A dispetto del titolo nel film c’è troppa carne al fuoco che le pagine dello script prima e lo schermo poi non riescono a contenere e a fare coesistere
A dispetto del titolo, il film di Virzì è tutt’altro che arido e a secco di materia prima dalla quale la scrittura prima e la sua trasposizione poi avrebbero potuto abbeverarsi per fare tanto e bene. Ma invece l’abbondanza di temi sollevati e trattati, di riflessioni a voce alta, di profezie che hanno il chiaro intento ammonitore, più che una ricchezza e un serbatoio infinito dal quale attingere si rivelano un’arma a doppio taglio che satura lo script prima e la sua messa in quadro poi. La penna degli sceneggiatori chiama in causa tutto e il contrario di tutto, mettendo tantissima e troppa carne al fuoco che le pagine e lo schermo non riusciranno a contenere e a fare coesistere. Si parte da una parabola ecologista e si finisce diritti alla prima fase di una possibile ondata pandemica. Nel mezzo c’è spazio per un pieno di altre argomentazioni che avrebbero meritato ben altro che un sorvolo pindarico.

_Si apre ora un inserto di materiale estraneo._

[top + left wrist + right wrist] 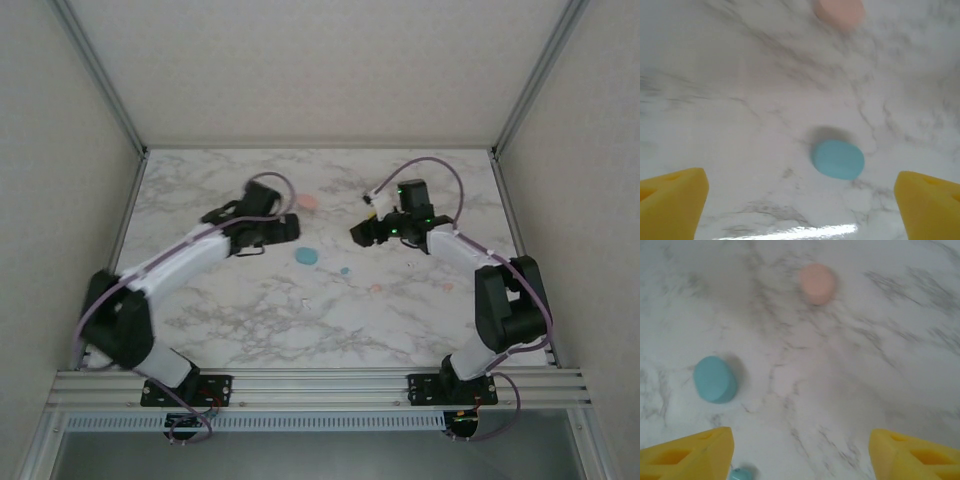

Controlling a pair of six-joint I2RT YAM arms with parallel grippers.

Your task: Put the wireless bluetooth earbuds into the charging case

A pagare il prezzo più alto sono i personaggi, mandati alla deriva come naufraghi su un isola deserta
Ci si trova così al cospetto di frammenti più riusciti ed leggermente più approfonditi di altri che appaiono abbandonati a se stessi. Sicuramente un lavoro in sottrazione e un focus più centrato come avvenuto ne Il capitale umano o in Tutta la vita davanti avrebbero garantito al risultato finale una maggiore tenuta, solidità strutturale e scorrevolezza narrativa e drammaturgica. Sta dunque alla radice il tallone d’Achille di un’operazione nata sotto la luce di buoni propositi, ma che ha finito con l’inabissarsi sotto la superficie della sufficienza per colpa del peso dell’inespresso e della superficialità nello sviluppo della trama e dei suoi personaggi. Sono proprio i tantissimi interpellati e gettati nel calderone a pagare il prezzo più alto, proprio loro per le quali Virzì ha sempre nutrito grande rispetto e un amore viscerale, che qui salvo eccezioni (il tassista e la dottoressa interpretati rispettivamente da Valerio Mastandrea e Claudia Pandolfi) vengono mandati alla deriva come naufraghi su un isola deserta.